Бруно знал, что когда Кертнер отказывается от прогулки, ссылаясь на недомогание, тому нужно остаться в камере в полном одиночестве и тайком от всех что то написать. В таких случаях Кертнер не гнушался ничем и не брезговал подолгу торчать в углу, где стоит параша.

Однажды ночью Бруно ненароком подсмотрел, как Кертнер прячет записку в хитроумный тайник – в щель между кирпичами, замазанную глиной, над самым полом. Но Бруно не стал задавать никаких вопросов.

И, может быть, высшей мерой их доверия друг к другу были не беседы, а обоюдное молчание о делах, которым противопоказаны слова, даже самые дружеские.

Бруно был прилежным учеником Кертнера, но это вовсе не означало, что он во всем и всегда с ним соглашался. Однажды во время прогулки Бруно заметил, как его друг изменился в лице, увидев самолет.

– Знаешь, Бруно… – сказал Кертнер задумчиво. – Летчику тяжелее сидеть в тюрьме, чем шахтеру. Летчик сильнее тоскует без неба, без простора…

– Сильнее, чем шахтер? Не верю! – возразил убежденно Бруно. – Потому что шахтер тоскует без неба, без простора и на свободе.

Летом, начиная с мая, Кертнер всеми мыслями и чувствами был в Монголии. Там шли бои с японцами, напавшими на Советский Союз. Он перелистывал воскресные журнальчики в поисках какой нибудь информации о Халхин Голе, расспрашивал кого только мог, а потом делал коротенькие доклады об этих событиях. Бруно нетрудно было догадаться, что его друг и сосед. – человек с большим военным кругозором.
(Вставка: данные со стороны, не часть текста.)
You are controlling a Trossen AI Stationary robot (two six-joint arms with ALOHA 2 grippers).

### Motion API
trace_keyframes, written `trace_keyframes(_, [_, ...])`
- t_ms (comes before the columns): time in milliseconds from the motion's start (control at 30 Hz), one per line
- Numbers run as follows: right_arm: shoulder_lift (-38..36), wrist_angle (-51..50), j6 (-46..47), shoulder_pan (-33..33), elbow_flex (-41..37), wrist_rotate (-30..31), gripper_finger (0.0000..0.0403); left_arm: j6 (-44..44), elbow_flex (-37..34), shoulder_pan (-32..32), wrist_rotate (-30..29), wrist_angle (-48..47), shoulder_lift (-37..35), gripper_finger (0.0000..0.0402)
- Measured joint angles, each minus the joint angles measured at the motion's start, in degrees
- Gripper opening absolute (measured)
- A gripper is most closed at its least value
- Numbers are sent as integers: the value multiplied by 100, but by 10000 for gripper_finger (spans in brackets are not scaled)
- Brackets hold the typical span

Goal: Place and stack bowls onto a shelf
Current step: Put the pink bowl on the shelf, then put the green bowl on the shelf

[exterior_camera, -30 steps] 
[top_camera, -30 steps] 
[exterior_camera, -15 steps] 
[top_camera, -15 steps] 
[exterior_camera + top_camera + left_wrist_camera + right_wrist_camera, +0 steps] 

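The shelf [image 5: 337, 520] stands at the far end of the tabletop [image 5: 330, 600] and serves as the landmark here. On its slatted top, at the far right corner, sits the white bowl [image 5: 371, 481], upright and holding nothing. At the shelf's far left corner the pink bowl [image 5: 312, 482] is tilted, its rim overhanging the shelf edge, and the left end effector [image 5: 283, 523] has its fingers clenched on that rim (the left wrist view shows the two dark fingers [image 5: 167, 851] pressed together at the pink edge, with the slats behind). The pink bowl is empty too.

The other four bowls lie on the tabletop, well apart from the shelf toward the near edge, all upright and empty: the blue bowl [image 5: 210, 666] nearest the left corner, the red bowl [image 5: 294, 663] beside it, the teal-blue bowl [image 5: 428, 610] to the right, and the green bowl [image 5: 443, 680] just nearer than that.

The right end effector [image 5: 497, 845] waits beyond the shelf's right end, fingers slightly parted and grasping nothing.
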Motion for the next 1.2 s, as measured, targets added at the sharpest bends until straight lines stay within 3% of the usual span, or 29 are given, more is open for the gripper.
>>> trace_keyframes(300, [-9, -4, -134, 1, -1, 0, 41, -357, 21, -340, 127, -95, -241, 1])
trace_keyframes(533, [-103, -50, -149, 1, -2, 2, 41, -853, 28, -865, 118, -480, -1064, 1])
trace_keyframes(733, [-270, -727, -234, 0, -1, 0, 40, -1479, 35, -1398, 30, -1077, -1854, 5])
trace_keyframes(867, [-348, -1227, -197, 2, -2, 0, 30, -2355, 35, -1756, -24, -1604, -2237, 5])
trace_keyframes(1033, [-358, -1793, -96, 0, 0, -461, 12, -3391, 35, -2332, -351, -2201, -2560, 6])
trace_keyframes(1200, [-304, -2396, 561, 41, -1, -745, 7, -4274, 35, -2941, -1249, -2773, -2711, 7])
Бруно только слушал, вникал в подробности и помалкивал.

Этьен понимал, что там, в песках Монголии, идет серьезная разведка боем, и японцы пытаются прощупать, насколько мы готовы к войне с ними. Разрозненные, отрывочные сведения не всегда собирались в связный обзор. Трудно было, сидя в тюрьме, воссоздать картину боев, прежде всего Баин Цаганское сражение. Но Этьену даже из итальянских телеграмм было ясно, что японские танки экзамена не выдержали. В то же время их бомбардировщики, зенитные орудия оказались на высоте, а пехота дерется стойко и храбро.

После событий на Халхин Голе и после договора с Гитлером о ненападении уже не было столь неожиданным сообщение о том, что немцы начали военные действия. И снова первым прочитал, Кертнеру эту газетную телеграмму злобный сардинец. Ни Кертнер, ни «Примо всегда прав», никто еще не знал, что 1 сентября 1939 года войдет черной датой в память и в календарь человечества, – началась мировая война. 3 сентября иссяк ультиматум, предъявленный Гитлеру. Англия оказалась в состоянии войны с 11 часов, а Франция с 17 часов.

Месяц спустя «Примо всегда прав» показал Кертнеру через решетку газету с фотографией: Гитлер принимает военный парад в Варшаве. Он стоял в длинном кожаном пальто, с вытянутой рукой и благосклонно взирал на кавалеристов, дефилирующих мимо него. Его окружали генералы, одни в касках, другие в фуражках. С фонарных столбов свешивались флаги со свастикой.

«Не будет ли осложнений у Скарбека? У него польский паспорт, – все чаще тревожился Кертнер. – Лишь бы ему не пришлось уехать, лишь бы не закрылось фотоателье «Моменто».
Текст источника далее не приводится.